A Gender Rights Activist working with the tribal and marginalized communities in india, Srilekha is a PhD scholar working on understanding body and sexuality among tribal girls, to fill the gaps in research around indigenous women and their stories. Srilekha has worked extensively at the grassroots level with community based organisations, through several advocacy initiatives around Gender, Mental Health, Menstrual Hygiene and Sexual and Reproductive Health Rights (SRHR) for the indigenous in Jharkhand, over the last 6 years.

Srilekha has also contributed to sustainable livelihood projects and legal aid programs for survivors of sex trafficking. She has been conducting research based programs on maternal health, mental health, gender based violence, sex and sexuality. Her interest lies in conducting workshops for young people on life skills, feminism, gender and sexuality, trauma, resilience and interpersonal relationships.

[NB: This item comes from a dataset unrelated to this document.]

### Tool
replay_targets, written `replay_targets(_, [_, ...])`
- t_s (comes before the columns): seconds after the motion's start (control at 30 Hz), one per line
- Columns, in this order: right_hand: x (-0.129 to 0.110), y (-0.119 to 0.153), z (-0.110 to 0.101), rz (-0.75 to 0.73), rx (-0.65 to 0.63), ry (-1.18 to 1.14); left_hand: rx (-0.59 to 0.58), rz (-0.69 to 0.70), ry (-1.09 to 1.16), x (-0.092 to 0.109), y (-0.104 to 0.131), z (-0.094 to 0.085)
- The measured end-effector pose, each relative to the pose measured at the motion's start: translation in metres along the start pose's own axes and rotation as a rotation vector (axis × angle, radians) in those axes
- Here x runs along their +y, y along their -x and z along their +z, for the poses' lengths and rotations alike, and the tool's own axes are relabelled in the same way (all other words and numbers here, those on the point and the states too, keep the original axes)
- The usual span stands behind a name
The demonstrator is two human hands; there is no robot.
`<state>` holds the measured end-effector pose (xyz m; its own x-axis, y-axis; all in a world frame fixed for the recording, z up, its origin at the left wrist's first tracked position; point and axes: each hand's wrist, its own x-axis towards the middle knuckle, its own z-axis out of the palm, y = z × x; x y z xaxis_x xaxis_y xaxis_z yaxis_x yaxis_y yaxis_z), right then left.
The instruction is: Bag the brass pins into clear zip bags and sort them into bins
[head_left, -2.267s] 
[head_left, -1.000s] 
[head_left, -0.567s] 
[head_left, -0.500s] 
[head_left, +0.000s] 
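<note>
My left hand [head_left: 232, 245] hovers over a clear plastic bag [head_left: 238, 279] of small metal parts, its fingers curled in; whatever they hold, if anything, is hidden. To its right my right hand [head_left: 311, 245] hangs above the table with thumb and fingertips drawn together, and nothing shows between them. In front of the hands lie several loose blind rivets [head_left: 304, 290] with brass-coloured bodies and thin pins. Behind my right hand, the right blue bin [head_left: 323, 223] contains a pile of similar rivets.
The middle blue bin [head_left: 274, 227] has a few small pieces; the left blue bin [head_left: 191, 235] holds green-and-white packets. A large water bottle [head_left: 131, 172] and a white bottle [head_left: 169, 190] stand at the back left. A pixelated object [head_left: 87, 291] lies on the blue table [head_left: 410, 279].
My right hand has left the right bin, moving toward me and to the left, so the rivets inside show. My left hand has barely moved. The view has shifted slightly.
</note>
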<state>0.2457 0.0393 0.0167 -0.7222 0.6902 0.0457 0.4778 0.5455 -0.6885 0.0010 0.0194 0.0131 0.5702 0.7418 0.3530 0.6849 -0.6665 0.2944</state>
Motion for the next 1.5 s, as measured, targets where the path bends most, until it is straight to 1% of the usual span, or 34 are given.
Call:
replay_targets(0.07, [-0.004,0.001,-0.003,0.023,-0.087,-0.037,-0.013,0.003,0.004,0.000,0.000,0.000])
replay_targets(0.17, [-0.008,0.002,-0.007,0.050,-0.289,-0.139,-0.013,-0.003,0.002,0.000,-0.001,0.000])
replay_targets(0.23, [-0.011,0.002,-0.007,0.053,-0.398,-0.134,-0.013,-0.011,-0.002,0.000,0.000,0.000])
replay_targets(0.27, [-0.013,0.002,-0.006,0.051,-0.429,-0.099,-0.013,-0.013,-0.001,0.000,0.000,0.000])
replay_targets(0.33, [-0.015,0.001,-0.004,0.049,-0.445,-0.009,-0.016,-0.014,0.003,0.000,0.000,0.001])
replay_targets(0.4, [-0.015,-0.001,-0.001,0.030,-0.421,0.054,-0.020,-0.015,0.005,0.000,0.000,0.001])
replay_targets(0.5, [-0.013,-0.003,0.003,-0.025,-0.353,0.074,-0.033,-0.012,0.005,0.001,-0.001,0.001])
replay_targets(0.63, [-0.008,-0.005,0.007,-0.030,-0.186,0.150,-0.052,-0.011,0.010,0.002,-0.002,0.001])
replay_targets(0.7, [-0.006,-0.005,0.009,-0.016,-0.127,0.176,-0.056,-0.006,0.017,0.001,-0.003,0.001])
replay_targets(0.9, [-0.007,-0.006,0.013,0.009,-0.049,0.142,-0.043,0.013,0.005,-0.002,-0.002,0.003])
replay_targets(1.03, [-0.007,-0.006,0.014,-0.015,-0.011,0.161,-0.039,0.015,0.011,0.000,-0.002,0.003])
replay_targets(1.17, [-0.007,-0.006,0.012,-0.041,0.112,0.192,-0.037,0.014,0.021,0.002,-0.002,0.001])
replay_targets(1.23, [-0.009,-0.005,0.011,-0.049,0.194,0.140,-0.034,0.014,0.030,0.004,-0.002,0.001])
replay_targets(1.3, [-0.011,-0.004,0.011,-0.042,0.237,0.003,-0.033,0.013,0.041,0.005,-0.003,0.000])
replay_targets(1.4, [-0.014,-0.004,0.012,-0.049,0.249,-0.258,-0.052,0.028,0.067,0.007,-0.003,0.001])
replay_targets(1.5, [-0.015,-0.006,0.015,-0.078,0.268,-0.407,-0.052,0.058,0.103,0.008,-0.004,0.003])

A Guwahati-based college student pursuing her Masters in Tata Institute of Social Sciences, Bidisha started the #BleedwithDignity campaign on the technology platform Change.org, demanding that the Government of Assam install
biodegradable sanitary pad vending machines in all government schools across the state. Her petition on Change.org has already gathered support from over 90000 people and continues to grow.

Bidisha was selected in Change.org’s flagship program ‘She Creates Change’ having run successful online advocacy
campaigns, which were widely recognised. Through the #BleedwithDignity campaign; she organised and celebrated World Menstrual Hygiene Day, 2019 in Guwahati, Assam by hosting a wall mural by collaborating with local organisations. The initiative was widely covered by national and local media, and the mural was later inaugurated by the event’s chief guest Commissioner of Guwahati Municipal Corporation (GMC) Debeswar Malakar, IAS.